_Work required_: Nothing below is to be printed except the lines between the line holding "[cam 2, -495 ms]" and the line holding "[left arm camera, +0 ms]", inclusive, each exactly as it appears.

──────────────────────────────

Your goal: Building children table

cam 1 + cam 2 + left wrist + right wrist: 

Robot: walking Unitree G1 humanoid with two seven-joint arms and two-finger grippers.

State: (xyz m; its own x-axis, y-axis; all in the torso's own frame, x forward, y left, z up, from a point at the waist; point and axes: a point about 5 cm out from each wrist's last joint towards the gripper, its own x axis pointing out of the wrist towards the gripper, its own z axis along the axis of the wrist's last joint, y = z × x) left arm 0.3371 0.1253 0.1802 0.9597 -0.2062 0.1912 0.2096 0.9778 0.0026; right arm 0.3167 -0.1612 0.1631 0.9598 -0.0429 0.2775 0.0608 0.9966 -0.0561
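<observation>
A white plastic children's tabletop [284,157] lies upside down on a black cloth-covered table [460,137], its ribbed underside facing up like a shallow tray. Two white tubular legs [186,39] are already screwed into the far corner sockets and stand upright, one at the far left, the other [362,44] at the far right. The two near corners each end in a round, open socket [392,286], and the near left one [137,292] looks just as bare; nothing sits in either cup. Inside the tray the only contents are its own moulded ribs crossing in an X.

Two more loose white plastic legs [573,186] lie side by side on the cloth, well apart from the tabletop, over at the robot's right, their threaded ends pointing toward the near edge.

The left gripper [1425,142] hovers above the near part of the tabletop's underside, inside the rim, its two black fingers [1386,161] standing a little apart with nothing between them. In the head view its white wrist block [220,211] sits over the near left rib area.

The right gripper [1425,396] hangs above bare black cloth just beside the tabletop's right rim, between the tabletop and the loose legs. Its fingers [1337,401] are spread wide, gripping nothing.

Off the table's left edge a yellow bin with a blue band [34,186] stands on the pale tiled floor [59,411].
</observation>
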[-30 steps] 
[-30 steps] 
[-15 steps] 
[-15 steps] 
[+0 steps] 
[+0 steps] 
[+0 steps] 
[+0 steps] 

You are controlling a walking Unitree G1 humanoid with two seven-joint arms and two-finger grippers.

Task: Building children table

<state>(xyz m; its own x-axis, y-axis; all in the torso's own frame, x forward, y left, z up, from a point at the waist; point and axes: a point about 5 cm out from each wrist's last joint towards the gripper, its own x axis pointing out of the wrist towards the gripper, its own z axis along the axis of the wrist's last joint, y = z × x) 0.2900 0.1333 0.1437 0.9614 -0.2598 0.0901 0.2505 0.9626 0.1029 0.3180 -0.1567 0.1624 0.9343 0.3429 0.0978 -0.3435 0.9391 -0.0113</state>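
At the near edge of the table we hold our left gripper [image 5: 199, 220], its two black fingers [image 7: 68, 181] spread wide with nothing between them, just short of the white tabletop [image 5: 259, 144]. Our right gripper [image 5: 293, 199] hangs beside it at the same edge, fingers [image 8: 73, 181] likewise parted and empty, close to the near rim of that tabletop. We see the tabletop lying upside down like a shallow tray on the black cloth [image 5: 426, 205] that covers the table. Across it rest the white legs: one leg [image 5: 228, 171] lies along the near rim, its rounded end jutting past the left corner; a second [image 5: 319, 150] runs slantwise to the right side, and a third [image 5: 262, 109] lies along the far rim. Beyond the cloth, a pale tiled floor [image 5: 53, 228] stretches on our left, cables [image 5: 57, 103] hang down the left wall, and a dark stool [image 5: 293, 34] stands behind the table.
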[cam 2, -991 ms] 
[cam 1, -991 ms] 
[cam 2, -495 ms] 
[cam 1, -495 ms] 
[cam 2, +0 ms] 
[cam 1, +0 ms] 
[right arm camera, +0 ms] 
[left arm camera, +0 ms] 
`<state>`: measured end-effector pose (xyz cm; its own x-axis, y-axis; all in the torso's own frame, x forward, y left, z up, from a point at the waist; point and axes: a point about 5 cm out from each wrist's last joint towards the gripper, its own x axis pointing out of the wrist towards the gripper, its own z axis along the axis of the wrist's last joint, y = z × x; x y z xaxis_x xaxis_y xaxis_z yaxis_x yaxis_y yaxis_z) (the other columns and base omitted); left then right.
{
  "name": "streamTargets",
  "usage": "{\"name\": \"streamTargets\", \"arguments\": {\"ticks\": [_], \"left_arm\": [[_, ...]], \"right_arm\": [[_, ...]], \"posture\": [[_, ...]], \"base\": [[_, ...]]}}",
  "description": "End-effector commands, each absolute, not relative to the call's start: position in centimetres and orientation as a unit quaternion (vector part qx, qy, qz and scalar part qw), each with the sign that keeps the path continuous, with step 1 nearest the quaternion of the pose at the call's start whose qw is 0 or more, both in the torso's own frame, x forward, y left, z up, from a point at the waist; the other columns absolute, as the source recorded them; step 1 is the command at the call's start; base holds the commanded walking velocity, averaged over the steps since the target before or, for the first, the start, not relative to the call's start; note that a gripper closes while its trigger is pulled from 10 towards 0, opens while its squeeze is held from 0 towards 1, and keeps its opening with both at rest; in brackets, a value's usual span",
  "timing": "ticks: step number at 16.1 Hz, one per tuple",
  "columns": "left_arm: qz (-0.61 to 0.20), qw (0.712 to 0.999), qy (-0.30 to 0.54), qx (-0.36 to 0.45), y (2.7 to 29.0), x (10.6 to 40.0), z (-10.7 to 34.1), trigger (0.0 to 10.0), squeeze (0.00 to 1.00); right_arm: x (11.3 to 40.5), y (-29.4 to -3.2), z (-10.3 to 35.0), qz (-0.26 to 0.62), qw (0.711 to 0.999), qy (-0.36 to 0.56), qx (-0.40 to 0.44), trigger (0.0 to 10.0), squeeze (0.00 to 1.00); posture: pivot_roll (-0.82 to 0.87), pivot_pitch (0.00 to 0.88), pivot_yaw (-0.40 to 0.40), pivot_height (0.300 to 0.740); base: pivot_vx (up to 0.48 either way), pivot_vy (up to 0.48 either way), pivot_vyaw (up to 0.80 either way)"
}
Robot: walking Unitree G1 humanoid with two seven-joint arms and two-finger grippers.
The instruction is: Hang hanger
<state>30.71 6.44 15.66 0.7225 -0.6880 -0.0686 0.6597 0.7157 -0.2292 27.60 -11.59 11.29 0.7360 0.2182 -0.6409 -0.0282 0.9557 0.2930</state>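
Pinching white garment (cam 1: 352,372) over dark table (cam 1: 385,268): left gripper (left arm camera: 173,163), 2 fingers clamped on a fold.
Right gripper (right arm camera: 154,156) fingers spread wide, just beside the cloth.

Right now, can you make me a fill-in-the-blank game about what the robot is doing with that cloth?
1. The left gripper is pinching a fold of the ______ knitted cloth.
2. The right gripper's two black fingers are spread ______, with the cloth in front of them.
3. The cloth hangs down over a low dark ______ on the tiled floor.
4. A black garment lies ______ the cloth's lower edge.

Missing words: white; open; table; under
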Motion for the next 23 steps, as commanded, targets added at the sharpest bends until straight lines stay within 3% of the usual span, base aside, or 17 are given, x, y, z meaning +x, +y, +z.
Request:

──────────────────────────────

_Response to this task_:
[cam 2, -495 ms] 
[cam 1, -495 ms] 
[cam 2, +0 ms] 
[cam 1, +0 ms] 
[right arm camera, +0 ms] 
[left arm camera, +0 ms] 

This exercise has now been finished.